→ **Try it**
Find and return every line of the data that contains the word "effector".

- - - - - - -

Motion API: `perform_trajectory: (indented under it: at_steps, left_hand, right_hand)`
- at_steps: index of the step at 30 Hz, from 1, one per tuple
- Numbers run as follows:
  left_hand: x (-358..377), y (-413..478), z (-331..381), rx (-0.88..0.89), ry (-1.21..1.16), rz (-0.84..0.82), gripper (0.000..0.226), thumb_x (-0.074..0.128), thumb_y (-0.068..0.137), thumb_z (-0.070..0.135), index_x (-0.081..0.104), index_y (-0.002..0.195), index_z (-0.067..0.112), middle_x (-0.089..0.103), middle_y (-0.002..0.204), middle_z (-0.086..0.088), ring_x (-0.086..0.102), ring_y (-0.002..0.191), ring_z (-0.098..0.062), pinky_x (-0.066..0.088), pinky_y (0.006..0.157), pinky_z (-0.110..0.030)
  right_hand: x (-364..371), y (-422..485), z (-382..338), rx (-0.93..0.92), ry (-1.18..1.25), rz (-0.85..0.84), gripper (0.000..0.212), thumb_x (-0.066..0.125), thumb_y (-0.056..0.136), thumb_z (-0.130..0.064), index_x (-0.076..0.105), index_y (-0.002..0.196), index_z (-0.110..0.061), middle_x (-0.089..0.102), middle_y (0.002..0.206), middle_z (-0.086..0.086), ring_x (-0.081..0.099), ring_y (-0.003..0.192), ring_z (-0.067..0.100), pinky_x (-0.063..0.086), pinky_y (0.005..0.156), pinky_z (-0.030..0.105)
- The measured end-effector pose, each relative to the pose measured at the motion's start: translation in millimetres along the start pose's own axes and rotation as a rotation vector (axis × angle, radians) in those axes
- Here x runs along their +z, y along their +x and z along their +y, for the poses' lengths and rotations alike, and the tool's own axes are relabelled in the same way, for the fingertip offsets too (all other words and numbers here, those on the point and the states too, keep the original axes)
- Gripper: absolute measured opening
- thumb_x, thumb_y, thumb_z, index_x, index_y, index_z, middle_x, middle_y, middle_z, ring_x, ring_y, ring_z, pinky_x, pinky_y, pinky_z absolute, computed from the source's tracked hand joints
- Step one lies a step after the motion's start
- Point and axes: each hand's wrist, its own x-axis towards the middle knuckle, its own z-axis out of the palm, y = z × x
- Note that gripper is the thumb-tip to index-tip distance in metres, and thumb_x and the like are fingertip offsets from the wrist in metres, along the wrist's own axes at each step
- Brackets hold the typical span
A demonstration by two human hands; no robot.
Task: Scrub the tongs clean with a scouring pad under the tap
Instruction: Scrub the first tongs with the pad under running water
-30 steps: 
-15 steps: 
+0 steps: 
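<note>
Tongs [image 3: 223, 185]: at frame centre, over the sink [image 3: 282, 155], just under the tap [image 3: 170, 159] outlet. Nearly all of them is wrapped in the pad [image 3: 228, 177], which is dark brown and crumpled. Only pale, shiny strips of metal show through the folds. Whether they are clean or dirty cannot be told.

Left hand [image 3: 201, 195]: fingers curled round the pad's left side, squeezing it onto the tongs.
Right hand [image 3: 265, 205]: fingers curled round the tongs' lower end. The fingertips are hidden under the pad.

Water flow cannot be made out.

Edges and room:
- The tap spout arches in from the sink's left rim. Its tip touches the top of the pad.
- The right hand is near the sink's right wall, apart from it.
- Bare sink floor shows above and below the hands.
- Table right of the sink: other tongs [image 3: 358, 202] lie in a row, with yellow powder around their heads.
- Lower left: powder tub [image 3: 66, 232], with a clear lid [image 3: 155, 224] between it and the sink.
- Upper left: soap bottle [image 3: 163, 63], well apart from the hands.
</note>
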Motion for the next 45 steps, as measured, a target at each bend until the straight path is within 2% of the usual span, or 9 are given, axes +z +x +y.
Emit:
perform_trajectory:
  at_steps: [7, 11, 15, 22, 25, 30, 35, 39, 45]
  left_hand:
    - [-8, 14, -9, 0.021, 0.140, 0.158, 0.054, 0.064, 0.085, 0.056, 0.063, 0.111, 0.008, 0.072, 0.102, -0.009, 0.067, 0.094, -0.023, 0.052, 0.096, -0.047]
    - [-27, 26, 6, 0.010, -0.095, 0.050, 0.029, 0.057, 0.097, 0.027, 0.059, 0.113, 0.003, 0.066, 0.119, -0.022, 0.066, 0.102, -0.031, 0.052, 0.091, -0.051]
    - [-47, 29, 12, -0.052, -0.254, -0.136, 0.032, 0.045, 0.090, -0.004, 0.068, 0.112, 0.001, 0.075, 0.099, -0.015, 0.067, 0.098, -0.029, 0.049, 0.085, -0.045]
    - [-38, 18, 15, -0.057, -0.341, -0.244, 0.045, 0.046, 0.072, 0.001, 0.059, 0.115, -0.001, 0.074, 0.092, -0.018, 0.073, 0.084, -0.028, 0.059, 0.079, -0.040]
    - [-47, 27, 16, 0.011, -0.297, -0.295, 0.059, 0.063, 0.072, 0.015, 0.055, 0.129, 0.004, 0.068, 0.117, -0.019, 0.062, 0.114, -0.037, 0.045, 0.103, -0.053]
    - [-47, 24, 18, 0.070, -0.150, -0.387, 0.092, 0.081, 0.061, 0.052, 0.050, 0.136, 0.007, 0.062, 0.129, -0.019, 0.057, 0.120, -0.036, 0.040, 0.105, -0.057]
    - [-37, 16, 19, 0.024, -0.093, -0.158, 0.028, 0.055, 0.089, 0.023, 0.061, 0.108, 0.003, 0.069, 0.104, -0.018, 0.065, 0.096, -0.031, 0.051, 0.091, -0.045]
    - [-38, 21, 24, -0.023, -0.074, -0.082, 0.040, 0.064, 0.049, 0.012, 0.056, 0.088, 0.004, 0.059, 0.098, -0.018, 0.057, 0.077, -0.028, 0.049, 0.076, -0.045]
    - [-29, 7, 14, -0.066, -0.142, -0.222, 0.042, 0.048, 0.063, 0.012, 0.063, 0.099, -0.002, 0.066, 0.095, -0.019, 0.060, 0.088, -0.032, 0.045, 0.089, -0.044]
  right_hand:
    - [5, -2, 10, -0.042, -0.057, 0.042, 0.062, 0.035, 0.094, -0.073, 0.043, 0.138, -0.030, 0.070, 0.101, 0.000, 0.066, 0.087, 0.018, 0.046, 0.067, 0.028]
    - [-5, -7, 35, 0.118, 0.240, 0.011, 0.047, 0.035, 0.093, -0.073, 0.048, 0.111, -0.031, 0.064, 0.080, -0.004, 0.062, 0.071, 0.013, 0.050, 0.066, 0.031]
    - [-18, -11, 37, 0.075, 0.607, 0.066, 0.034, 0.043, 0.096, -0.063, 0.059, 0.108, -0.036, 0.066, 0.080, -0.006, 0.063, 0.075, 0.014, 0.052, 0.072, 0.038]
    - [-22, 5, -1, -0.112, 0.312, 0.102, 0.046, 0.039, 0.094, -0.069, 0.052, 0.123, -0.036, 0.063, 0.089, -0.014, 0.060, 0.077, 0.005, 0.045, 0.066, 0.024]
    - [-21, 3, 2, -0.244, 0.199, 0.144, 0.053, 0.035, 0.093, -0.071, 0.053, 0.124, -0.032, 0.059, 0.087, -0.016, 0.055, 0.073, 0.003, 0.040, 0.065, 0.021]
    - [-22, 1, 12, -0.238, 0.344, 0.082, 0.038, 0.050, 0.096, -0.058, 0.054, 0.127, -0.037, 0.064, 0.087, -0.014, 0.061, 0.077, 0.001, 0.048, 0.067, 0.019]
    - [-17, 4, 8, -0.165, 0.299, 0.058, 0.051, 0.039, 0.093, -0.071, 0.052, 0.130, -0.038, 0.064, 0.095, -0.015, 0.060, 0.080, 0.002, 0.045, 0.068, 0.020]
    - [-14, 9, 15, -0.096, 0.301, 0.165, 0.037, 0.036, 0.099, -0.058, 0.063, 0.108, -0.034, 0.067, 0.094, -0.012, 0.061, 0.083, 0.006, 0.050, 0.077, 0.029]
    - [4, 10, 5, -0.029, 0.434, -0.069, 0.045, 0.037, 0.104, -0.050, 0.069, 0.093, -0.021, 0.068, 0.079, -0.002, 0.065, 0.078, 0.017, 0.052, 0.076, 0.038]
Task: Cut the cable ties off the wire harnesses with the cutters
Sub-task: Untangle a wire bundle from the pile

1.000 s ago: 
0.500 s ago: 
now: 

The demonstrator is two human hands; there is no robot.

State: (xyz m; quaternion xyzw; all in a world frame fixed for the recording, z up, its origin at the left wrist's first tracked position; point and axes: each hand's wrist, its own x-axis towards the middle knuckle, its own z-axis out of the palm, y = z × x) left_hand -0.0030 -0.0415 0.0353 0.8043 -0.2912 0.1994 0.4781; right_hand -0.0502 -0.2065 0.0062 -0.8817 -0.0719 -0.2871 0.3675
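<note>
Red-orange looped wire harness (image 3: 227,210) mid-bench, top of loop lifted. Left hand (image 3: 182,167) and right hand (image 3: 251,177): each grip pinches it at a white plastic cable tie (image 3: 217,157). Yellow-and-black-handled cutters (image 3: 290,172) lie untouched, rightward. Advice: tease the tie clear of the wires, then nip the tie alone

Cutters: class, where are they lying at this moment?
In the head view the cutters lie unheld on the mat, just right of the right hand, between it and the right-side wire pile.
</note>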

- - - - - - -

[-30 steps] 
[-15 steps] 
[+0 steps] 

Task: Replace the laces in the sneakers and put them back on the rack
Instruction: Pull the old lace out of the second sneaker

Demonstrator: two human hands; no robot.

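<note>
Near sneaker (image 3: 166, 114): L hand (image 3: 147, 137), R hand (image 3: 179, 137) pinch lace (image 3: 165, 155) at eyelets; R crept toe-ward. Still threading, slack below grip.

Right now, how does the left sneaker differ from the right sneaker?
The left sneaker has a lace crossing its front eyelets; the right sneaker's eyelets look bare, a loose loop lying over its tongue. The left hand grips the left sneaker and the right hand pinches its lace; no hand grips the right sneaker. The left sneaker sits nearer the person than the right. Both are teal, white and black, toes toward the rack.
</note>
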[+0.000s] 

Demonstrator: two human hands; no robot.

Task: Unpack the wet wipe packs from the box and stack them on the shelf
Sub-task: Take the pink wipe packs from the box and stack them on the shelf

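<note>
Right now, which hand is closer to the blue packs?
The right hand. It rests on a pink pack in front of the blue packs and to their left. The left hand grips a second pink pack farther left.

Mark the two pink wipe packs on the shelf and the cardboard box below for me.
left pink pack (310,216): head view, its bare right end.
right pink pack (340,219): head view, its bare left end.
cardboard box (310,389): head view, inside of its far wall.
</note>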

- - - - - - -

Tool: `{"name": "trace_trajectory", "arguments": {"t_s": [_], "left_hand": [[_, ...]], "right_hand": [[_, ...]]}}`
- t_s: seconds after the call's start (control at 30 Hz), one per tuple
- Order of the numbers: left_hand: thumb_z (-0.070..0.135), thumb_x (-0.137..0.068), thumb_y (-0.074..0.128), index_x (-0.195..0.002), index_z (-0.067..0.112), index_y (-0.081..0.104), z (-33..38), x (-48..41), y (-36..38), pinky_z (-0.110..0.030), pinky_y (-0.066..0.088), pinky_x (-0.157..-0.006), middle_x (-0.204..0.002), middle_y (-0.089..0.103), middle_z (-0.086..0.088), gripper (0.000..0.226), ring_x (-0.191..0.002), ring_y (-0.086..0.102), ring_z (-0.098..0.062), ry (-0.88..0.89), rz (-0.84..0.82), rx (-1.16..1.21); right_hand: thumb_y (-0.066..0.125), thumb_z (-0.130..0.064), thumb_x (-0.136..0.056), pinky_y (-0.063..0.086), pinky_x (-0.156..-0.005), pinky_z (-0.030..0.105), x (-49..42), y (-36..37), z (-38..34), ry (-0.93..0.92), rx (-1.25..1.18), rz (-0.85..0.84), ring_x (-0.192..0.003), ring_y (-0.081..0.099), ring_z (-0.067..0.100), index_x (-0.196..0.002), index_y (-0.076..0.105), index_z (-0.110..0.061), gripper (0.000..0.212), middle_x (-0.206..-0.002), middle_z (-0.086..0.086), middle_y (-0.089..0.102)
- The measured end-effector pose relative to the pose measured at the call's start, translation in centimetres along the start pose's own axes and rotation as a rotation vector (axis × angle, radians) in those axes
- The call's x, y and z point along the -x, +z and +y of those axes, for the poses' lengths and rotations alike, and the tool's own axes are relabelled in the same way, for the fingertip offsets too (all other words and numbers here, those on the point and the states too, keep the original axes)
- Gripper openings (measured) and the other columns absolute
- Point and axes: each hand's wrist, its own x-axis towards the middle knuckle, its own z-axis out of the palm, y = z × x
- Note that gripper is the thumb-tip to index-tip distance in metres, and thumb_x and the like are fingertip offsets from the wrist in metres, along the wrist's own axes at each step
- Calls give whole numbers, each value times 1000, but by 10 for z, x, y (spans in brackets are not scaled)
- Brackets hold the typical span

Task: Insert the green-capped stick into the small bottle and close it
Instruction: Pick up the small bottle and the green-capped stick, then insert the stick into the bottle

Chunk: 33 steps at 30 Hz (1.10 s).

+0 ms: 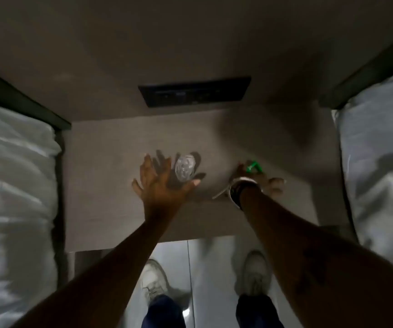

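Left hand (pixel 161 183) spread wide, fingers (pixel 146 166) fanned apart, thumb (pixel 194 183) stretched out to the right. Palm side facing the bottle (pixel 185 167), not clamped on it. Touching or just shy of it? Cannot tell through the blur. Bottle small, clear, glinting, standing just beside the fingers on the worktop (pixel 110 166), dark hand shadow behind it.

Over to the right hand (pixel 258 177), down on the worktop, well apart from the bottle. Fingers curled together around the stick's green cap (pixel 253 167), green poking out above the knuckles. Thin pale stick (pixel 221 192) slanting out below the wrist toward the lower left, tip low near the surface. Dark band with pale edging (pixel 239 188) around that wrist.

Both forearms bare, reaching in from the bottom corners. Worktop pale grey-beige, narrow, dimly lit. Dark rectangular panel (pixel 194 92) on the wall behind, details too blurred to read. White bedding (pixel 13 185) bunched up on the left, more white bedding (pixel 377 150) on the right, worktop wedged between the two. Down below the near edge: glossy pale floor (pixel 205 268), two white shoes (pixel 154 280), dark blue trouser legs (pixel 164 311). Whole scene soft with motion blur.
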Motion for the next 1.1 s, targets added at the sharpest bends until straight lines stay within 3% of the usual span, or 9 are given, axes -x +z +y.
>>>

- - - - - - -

→ **Reply**
- The measured end-effector pose, each relative to the pose measured at the motion's start: translation in millimetres along the start pose's own axes and rotation as a rotation vector (axis × angle, radians) in those axes
- The measured end-effector pose relative to the pose measured at the call's start, translation in centimetres along the start pose's own axes and rotation as a rotation vector (axis × angle, radians) in those axes

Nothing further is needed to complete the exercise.